Sergej Bogdantschikow - Konzernchef von ROSNEFT

Igor Zyuzin - Mechel Steel Group (Metals)

Juriy Kudimov - Natsionalny Reservny Bank

Nikolai Byelykh - NAFTA Moskva (Oil)

Ganz besonders interessant ist der angeführte Gast „Oleg Wladimirowitsch Deripaska,
Präsident des Konzerns „Russisches Aluminium". Deripaska, der sich im israelischen „Exil"
befindet, übernahm die „RUSAL" vom flüchtigen, in Rußland per Haftbefehl gesuchten
Michail Tschernoj, über den „Moscow Times" und „New York Times" berichten, daß seine
Geschäftsaktivitäten auf Betrug, Geldwäsche und Auftragsmorden beruhen.

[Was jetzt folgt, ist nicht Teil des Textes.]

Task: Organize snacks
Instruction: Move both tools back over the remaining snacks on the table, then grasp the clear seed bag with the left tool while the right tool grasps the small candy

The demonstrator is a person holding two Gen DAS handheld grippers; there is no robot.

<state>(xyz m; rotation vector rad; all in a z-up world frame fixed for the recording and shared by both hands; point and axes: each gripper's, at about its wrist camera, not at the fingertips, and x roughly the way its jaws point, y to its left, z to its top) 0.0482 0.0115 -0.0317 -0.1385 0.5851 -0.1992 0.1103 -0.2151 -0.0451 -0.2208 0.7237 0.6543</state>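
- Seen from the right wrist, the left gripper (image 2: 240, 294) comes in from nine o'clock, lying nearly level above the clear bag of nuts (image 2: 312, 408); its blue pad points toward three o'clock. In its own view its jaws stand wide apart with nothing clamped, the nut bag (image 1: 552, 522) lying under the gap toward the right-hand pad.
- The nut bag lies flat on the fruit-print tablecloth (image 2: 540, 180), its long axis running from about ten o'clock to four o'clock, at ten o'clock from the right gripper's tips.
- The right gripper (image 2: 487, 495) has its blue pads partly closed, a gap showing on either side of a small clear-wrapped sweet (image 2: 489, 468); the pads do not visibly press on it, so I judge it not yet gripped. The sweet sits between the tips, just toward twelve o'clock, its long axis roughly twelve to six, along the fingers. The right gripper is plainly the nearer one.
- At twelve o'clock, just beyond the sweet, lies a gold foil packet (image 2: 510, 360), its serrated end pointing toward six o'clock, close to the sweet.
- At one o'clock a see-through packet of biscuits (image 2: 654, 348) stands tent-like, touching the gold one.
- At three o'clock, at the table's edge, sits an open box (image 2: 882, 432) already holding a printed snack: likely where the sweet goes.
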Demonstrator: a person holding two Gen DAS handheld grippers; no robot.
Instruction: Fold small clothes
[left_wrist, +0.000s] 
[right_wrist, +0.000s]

Auch in der Tageszeitung „Der Standard" vom 22.8.2006 (Seite 15: „Rußland will Alu-
Riesen formen") wird im Zuge der Aluminium-Geschäfte des Deripaska festgestellt:
„Zentrale Figur der übel beleumundete Mikhail Chernoy lange einer der mächtigsten Russen,
der später die bulgarische MobiTel an die Gruppe um den österreichischen Martin Schlaff
veräußerte, der sie seinerseits wiederum 2005 mit einem Gewinn von über 800 Mio. Euro an
die Telekom Austria weiterverkaufte - ein Deal, der, wie kürzlich bekannt wurde, von der
BAWAG mitfinanziert worden ist. "

Ferner geht aus dem zitierten Artikel des „Wirtschaftsblatt" nach Aussage der Frau Rumpold
hervor, daß Deripaska ein Kunde von ihr („100% Communications") ist.

 


Nach vorliegenden Informationen betreute „100% Communications" Oleg Deripaska bei der
Anbahnung der „Entwicklungskooperation in Sachen Dieselmotoren" (siehe genannten
Artikel im „Wirtschaftsblatt") mit dem steirischen Motorenentwickler AVL List.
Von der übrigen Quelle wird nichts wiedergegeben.